## Description of the task
Scan the following material for the string "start" and copy each line in which it appears.

## Recorded data
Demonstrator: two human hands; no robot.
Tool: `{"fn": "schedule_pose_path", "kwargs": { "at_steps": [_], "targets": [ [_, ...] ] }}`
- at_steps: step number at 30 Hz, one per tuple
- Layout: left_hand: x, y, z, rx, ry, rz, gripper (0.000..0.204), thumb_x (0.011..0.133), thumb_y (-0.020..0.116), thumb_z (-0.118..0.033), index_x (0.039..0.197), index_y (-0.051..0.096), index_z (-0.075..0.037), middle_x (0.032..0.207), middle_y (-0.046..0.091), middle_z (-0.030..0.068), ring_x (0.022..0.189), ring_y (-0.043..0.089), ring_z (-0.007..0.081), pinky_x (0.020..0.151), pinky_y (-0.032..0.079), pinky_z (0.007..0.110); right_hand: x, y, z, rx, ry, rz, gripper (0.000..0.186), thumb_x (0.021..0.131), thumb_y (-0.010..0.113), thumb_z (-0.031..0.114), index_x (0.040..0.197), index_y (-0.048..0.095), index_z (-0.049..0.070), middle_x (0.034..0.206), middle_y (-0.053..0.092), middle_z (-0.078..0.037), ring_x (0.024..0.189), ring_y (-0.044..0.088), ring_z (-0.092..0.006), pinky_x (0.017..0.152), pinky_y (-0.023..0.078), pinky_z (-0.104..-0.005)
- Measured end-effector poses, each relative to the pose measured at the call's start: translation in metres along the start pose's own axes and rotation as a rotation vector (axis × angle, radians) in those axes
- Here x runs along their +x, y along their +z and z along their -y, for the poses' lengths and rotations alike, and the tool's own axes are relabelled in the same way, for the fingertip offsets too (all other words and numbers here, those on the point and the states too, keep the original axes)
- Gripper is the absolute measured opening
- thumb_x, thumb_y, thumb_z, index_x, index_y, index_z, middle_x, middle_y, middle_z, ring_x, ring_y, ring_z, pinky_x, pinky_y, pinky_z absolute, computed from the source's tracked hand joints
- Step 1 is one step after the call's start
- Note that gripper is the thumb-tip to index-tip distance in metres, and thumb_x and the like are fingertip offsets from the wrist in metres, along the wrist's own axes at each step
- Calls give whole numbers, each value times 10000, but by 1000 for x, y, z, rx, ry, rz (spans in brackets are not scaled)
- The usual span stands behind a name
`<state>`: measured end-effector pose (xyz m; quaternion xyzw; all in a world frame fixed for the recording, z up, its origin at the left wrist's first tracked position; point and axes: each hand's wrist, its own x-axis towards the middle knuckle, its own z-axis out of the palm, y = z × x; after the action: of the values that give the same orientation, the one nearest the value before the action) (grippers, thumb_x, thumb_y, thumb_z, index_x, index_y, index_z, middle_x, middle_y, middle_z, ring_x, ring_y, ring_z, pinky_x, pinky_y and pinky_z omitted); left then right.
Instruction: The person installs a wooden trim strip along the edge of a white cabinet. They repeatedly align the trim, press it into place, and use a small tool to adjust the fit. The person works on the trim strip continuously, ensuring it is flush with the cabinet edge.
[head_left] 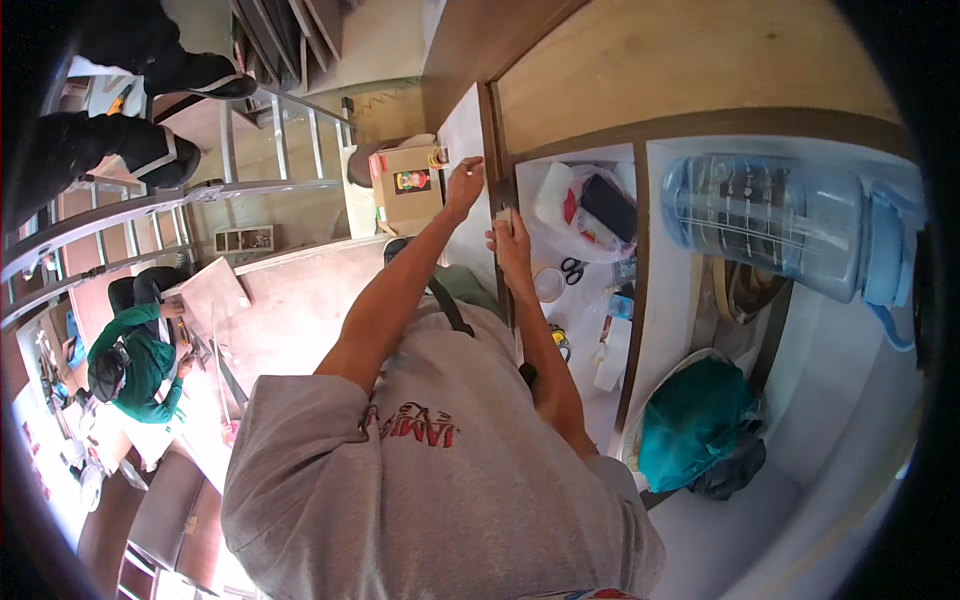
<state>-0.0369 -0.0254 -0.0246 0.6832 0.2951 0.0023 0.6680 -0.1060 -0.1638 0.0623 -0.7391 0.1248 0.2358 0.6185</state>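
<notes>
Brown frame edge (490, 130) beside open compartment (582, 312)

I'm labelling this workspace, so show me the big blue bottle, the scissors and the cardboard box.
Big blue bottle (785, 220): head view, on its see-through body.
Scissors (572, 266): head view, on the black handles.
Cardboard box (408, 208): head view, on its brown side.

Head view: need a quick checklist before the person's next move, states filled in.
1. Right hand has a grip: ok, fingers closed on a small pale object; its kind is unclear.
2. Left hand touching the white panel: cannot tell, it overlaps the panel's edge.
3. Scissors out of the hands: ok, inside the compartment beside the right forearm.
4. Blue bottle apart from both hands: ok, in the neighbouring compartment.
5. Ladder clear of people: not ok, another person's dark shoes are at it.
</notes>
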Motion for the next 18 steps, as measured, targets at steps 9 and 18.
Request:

## Exercise result
- Measured end-effector poses, each relative to the pose measured at the call's start: translation in metres along the start pose's own axes and rotation as a rotation vector (axis × angle, radians) in those axes
- Step 1 is one step after the call's start

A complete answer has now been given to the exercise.